Quella di quest’anno è dunque una versione inedita che si apre lunedì 3 maggio alle 18. Riccardo Passoni, direttore della Galleria d’Arte Moderna, racconterà al pubblico le opere del noto artista piemontese, di cui la Fondazione possiede un numero cospicuo di opere.

Figura di spicco nel quadro artistico del ‘900, Casorati è un grande maestro capace di cogliere l’emanazione metafisica e la magia del reale nella quotidianità. La sua pittura, in particolare, raccoglie le influenze dello stile realistico ispirato, dapprima alle opere della Secessione viennese e più tardi a quelle dell’Espressionismo e della Metafisica, ma si rifà soprattutto nella composizione, anche al Rinascimento italiano unito ad astratte armonie volumetriche, che conferiscono alle sue opere l’impressione di un mondo quasi fantastico.

L’incontro successivo vedrà protagonista, invece Carolyn Christov-Bakargiev, direttrice del Castello di Rivoli che, il 24 maggio, analizzerà il “Ritratto di Massimo d’Azeglio”, di Giuseppe Molteni (anch’esso esposto nel museo virtuale della Fondazione, svelando tutti i segreti che si celano dietro un’opera che si riteneva un Autoritratto e di cui è stata scoperta, grazie ad approfondite ricerche, una nuova paternità.

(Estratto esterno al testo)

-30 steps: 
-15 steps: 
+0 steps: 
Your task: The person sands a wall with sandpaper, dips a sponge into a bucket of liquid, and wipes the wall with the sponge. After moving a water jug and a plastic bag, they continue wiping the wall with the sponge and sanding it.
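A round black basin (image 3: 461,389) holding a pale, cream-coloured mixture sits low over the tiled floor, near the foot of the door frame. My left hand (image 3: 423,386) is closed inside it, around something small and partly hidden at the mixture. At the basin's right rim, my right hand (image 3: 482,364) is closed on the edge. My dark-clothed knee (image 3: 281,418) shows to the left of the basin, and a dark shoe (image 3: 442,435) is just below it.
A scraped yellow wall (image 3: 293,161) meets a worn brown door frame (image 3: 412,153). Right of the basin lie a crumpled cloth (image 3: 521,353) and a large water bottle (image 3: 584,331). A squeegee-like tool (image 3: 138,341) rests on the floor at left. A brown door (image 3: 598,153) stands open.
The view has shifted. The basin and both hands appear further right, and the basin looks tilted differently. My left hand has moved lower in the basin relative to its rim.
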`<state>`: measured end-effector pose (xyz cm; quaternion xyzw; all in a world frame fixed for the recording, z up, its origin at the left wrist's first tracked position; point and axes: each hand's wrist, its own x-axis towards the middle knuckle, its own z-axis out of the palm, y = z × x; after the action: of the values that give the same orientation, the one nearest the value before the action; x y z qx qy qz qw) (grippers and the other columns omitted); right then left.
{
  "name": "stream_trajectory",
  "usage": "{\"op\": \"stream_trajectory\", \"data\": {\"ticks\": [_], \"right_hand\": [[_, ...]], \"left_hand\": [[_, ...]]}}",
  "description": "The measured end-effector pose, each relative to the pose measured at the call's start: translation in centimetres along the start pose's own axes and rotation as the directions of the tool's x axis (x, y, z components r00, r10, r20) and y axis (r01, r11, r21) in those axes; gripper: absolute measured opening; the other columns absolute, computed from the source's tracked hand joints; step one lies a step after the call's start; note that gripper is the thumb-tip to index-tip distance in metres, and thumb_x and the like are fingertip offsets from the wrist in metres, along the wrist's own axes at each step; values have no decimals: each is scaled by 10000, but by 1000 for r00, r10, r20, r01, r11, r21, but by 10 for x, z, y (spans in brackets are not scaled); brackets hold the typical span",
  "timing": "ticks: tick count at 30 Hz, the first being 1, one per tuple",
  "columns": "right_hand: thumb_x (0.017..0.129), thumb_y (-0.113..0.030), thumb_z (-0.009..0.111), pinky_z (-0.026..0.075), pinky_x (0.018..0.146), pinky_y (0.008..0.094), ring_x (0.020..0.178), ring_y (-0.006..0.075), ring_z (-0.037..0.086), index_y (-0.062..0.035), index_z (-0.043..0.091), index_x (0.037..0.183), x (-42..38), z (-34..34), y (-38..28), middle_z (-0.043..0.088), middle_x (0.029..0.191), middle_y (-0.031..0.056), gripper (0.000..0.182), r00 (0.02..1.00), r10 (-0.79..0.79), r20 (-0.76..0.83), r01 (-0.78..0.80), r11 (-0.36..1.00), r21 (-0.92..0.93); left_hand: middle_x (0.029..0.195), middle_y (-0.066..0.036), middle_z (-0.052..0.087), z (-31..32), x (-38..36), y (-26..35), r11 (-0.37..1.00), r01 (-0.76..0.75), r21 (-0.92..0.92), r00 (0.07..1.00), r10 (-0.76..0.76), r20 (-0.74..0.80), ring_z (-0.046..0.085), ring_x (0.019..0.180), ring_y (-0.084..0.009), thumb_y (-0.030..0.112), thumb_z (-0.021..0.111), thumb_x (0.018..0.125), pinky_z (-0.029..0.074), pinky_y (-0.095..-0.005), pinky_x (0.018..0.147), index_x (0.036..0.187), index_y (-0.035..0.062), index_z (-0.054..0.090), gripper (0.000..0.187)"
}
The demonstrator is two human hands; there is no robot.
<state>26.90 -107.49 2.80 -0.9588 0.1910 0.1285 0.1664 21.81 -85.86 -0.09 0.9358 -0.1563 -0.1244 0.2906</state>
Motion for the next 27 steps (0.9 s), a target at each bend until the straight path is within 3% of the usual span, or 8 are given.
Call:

Piergiorgio Re presidente della Fondazione stessa, accompagnerà invece il pubblico, lunedì 14 giugno, in un virtual tour all’interno dello studio di Giuseppe Penone, per intavolare con questo grande artista una conversazione incentrata ovviamente sui suoi lavori. Il tour partirà, infatti, dalla sua opera “In limine”, collocata all’esterno della Gam e realizzata nel 2011 per i 150 anni dell’Unità d’Italia. Penone è uno dei più importanti artisti internazionali; le sue opere sono nei più noti musei del mondo e fanno parte di alcune prestigiose collezioni. Con le sue opere è stato invitato, nel corso degli anni, ad esporre nelle più rilevanti manifestazioni artistiche del panorama contemporaneo.